True knowledge of the nature of silver mining came fast enough. We went
out “prospecting” with Mr. Ballou. We climbed the mountain
sides, and clambered among sage-brush, rocks and snow till we were ready
to drop with exhaustion, but found no silver—nor yet any gold. Day
after day we did this. Now and then we came upon holes burrowed a few feet
into the declivities and apparently abandoned; and now and then we found
one or two listless men still burrowing. But there was no appearance of
silver. These holes were the beginnings of tunnels, and the purpose was to
drive them hundreds of feet into the mountain, and some day tap the hidden
ledge where the silver was. Some day! It seemed far enough away, and very
hopeless and dreary. Day after day we toiled, and climbed and searched,
and we younger partners grew sicker and still sicker of the promiseless
toil. At last we halted under a beetling rampart of rock which projected
from the earth high upon the mountain. Mr. Ballou broke off some fragments
with a hammer, and examined them long and attentively with a small
eye-glass; threw them away and broke off more; said this rock was quartz,
and quartz was the sort of rock that contained silver. Contained
it! I had thought that at least it would be caked on the outside of it
like a kind of veneering. He still broke off pieces and critically
examined them, now and then wetting the piece with his tongue and applying
the glass. At last he exclaimed:
“We’ve got it!”
We were full of anxiety in a moment. The rock was clean and white, where
it was broken, and across it ran a ragged thread of blue. He said that
that little thread had silver in it, mixed with base metal, such as lead
and antimony, and other rubbish, and that there was a speck or two of gold
visible. After a great deal of effort we managed to discern some little
fine yellow specks, and judged that a couple of tons of them massed
together might make a gold dollar, possibly. We were not jubilant, but Mr.

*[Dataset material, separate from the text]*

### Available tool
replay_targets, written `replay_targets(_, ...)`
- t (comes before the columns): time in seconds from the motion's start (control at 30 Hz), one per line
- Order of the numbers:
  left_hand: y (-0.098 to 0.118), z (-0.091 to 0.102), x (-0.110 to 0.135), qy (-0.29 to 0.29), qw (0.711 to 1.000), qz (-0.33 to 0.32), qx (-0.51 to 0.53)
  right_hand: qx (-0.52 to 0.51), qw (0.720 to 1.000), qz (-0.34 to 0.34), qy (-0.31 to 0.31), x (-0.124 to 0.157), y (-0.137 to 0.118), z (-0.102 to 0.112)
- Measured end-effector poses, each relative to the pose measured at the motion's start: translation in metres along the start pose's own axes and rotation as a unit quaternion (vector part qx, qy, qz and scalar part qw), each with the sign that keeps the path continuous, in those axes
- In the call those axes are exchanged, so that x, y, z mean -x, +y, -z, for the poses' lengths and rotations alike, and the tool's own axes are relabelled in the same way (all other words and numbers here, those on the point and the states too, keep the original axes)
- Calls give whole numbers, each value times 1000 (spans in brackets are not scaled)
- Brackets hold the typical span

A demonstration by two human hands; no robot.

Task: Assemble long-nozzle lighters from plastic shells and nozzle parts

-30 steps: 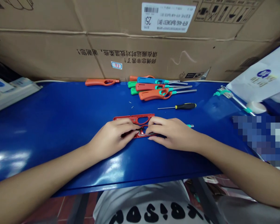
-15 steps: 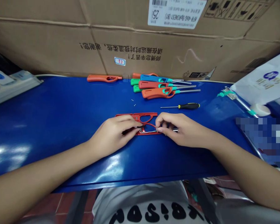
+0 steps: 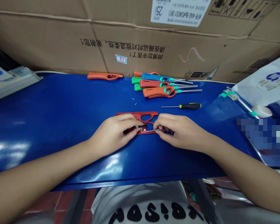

Ballou said there were worse ledges in the world than that. He saved what
he called the “richest” piece of the rock, in order to
determine its value by the process called the “fire-assay.”
Then we named the mine “Monarch of the Mountains” (modesty of
nomenclature is not a prominent feature in the mines), and Mr. Ballou
wrote out and stuck up the following “notice,” preserving a
copy to be entered upon the books in the mining recorder’s office in
the town.
“NOTICE.”
“We the undersigned claim three claims, of three hundred feet each
(and one for discovery), on this silver-bearing quartz lead or lode,
extending north and south from this notice, with all its dips, spurs,
and angles, variations and sinuosities, together with fifty feet of
ground on either side for working the same.”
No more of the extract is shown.